## Task directions
Please write out, exactly, every line of the listing from its first line through the one that includes "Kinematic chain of".

## Data segment
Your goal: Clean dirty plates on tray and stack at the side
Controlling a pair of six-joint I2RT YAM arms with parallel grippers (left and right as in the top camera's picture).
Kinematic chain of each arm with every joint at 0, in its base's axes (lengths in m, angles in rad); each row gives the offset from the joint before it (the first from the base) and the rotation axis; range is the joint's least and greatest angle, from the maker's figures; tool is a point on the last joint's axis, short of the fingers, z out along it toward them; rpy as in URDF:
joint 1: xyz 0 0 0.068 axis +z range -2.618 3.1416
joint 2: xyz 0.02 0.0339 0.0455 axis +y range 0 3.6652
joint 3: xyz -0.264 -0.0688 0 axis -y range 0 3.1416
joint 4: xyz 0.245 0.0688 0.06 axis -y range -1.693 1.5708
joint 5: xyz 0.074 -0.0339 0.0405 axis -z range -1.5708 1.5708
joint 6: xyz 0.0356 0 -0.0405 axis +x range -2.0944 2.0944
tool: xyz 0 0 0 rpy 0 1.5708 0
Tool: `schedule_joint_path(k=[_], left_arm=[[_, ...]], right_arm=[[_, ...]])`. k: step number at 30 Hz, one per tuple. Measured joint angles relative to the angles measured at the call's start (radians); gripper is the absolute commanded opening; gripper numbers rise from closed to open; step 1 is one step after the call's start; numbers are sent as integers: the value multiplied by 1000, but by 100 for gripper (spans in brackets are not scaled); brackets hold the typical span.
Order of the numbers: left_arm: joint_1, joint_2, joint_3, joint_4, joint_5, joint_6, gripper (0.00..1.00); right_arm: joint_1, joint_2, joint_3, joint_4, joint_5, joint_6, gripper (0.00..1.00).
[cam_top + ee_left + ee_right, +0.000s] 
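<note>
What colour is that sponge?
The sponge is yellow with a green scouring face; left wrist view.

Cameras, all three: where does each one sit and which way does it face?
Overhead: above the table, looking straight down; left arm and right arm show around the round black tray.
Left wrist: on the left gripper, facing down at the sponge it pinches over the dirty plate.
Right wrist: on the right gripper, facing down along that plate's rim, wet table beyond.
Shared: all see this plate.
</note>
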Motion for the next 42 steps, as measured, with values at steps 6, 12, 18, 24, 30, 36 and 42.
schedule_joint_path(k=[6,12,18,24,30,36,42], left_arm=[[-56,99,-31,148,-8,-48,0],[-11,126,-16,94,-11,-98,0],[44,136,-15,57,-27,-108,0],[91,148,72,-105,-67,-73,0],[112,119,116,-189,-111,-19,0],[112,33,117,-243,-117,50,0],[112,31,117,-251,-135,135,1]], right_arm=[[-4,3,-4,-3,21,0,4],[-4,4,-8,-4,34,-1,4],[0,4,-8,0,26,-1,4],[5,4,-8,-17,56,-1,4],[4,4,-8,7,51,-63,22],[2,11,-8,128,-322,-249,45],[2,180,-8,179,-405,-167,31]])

## Response box
Your goal: Clean dirty plates on tray and stack at the side
Controlling a pair of six-joint I2RT YAM arms with parallel grippers (left and right as in the top camera's picture).
Kinematic chain of each arm with every joint at 0, in its base's axes (lengths in m, angles in rad); each row gives the offset from the joint before it (the first from the base) and the rotation axis; range is the joint's least and greatest angle, from the maker's figures; tool is a point on the last joint's axis, short of the fingers, z out along it toward them; rpy as in URDF:

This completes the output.